* EXERCISE *
Show each line of the data below in which "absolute" occurs.

* DATA *
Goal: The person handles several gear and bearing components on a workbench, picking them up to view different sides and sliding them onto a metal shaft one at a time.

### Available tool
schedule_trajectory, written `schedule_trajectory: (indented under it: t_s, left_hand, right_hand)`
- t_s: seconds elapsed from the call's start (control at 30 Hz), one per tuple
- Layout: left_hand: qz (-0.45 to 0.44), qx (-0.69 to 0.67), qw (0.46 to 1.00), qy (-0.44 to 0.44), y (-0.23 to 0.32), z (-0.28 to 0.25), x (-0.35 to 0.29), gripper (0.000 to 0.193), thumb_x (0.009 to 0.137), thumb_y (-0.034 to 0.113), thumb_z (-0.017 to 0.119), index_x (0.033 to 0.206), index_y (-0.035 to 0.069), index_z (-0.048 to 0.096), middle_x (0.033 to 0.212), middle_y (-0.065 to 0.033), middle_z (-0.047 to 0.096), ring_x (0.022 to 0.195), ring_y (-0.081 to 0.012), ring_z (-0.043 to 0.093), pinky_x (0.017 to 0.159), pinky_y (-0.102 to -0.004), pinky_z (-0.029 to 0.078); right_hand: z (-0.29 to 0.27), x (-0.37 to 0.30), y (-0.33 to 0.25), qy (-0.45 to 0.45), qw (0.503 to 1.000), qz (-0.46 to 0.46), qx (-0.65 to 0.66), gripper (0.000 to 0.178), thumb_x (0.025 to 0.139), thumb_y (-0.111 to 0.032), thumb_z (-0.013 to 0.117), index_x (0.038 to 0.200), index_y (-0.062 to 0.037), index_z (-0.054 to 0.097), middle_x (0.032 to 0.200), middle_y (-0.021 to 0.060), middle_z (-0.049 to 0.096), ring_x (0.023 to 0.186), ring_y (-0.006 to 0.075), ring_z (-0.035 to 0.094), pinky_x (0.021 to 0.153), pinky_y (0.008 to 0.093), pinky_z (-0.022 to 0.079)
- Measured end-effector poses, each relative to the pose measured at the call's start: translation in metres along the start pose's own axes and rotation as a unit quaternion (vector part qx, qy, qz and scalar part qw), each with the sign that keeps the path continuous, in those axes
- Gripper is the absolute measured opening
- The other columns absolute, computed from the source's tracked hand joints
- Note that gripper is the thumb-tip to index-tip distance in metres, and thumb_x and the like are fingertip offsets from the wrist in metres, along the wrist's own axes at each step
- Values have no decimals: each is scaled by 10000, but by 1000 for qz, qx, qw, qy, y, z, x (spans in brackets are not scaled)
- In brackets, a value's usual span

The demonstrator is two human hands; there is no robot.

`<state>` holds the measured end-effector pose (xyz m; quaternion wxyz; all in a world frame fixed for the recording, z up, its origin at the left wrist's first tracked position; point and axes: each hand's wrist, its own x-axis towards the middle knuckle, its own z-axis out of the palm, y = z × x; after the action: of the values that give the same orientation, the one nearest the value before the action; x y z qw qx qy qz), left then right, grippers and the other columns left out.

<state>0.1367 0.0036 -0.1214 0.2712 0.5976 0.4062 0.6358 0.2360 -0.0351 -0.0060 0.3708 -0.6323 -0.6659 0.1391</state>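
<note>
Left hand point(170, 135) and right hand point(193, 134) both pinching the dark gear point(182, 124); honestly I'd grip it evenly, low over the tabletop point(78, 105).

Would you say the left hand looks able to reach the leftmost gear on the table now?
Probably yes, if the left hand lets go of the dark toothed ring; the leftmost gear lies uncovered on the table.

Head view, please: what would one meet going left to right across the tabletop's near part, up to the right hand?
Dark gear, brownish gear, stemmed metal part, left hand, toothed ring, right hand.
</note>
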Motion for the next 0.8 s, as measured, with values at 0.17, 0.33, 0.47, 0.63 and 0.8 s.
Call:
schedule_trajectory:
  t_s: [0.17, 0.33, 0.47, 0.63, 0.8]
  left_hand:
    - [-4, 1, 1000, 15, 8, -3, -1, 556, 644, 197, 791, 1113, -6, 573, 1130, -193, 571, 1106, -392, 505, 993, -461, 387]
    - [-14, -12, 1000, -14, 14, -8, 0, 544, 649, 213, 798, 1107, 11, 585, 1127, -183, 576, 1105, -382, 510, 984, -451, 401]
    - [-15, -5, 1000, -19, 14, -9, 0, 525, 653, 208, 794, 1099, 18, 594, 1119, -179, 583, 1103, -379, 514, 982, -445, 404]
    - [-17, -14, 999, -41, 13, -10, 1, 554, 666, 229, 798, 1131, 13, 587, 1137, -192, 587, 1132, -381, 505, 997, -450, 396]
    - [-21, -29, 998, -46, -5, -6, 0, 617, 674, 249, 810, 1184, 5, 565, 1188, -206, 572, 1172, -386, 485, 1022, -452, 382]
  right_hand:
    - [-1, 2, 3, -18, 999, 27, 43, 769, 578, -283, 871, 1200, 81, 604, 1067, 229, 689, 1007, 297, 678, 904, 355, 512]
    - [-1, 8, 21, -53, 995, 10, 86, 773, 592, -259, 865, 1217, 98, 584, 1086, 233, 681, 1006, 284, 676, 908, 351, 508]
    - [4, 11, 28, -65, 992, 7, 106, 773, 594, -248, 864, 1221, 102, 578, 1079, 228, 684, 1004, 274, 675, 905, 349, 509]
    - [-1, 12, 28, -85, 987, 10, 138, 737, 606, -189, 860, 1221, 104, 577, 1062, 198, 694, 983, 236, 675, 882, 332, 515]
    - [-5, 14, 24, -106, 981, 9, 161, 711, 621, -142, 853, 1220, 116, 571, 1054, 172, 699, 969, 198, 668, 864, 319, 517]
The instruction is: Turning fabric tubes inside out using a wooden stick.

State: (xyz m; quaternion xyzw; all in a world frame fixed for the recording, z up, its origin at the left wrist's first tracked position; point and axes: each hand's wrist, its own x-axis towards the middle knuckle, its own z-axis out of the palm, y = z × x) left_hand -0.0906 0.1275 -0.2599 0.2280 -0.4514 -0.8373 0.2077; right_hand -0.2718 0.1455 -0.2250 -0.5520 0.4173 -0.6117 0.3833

* EXERCISE ANSWER *
- Gripper is the absolute measured opening
- The other columns absolute, computed from the source's tracked hand joints

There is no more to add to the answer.